DESIGN: A validated survey instrument, the Gastroesophageal Reflux Disease--Health-Related Quality-of-Life scale (GERD-HRQL) was mailed to all patients who underwent LNF from 1997-2006. Additional information was obtained regarding re-intervention, satisfaction, and medication use.
SETTING: Tertiary care referral center.
PATIENTS: 412 consecutive patients who underwent either primary LNF or laparoscopic re-do fundoplications (re-do LNF) by a single surgeon from 1997-2006.
MAIN OUTCOME MEASURES: GERD-HRQL score, re-operation rate, antisecretory medication usage.
RESULTS: A 46% response rate (188/412) was obtained. Median follow-up was 60 months (range 4-75 months). Mean GERD-HRQL score was 5.25 +/- 7.67 (scale range 0-45 with 0 representing no symptoms). 72% of patients were “satisfied” with the long-term result of surgery. 87% of patients stated they would have the surgery again. 44% of patients took antireflux medications at some point following surgery. Half of those on medication had no diagnostic testing to document the recurrence of GERD. Only three patients (2%) undergoing primary LNF required re-operation. Patients undergoing re-do LNF had higher GERD-HRQL scores (mean 13.6 +/- 10.8), lower satisfaction (43%) and greater probability of requiring antisecretory medication (71%).
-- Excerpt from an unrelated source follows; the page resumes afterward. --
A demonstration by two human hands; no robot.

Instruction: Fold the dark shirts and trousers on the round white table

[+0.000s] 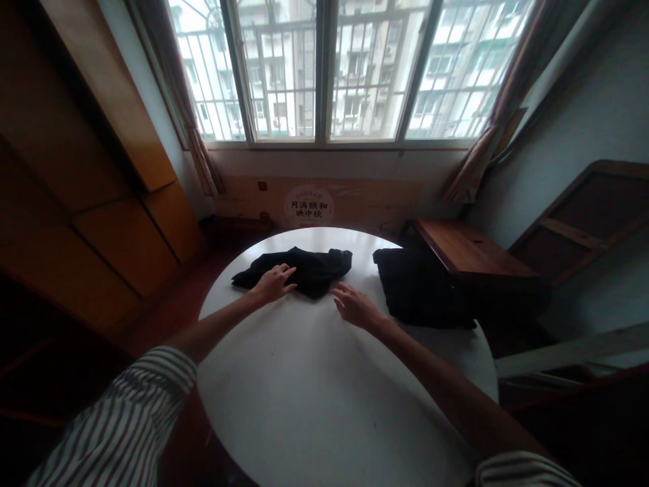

CONCLUSIONS: This is the largest reported series of LNF from New England with long-term follow up. Contrary to reports in the medical literature, our results demonstrate that patients undergoing primary LNF by an experienced surgical team have near normal GERD-HRQL scores at long-term follow up, low re-operation rates, and are satisfied with their decision to undergo surgery. The results following re-do LNF are not as good, highlighting the importance of patient selection and proper surgical technique when performing primary LNF.